Segment Start: DATA SHOWN

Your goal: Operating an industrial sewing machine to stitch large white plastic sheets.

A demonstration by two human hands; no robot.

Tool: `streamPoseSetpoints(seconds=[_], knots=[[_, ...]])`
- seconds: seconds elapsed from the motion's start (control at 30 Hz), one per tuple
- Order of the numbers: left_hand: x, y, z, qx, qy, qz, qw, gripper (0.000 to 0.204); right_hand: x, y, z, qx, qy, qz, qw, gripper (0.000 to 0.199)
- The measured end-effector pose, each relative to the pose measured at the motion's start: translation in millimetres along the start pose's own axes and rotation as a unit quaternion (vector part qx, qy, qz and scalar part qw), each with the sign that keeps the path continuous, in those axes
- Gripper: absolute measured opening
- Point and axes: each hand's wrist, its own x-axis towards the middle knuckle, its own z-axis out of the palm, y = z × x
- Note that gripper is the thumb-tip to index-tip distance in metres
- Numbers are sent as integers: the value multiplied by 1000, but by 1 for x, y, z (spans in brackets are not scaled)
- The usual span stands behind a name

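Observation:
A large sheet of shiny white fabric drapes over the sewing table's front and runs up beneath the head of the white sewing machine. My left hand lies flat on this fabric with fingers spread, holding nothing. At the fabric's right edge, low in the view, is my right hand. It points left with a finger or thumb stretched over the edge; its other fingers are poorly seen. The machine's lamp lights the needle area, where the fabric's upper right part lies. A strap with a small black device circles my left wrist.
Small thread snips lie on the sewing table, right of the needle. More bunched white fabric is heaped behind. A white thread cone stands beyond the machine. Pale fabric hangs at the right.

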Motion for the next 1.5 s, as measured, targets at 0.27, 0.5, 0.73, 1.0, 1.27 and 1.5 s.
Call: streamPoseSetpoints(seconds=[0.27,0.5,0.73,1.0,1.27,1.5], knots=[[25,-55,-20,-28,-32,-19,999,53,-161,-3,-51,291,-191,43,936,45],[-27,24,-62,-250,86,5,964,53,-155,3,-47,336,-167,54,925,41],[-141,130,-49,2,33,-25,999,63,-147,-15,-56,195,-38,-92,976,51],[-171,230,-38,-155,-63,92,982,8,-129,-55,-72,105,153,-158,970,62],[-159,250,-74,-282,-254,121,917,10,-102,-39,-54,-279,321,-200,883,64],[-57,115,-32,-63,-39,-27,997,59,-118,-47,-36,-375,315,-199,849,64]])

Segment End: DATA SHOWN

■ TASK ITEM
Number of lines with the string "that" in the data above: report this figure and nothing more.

■ REPLY
2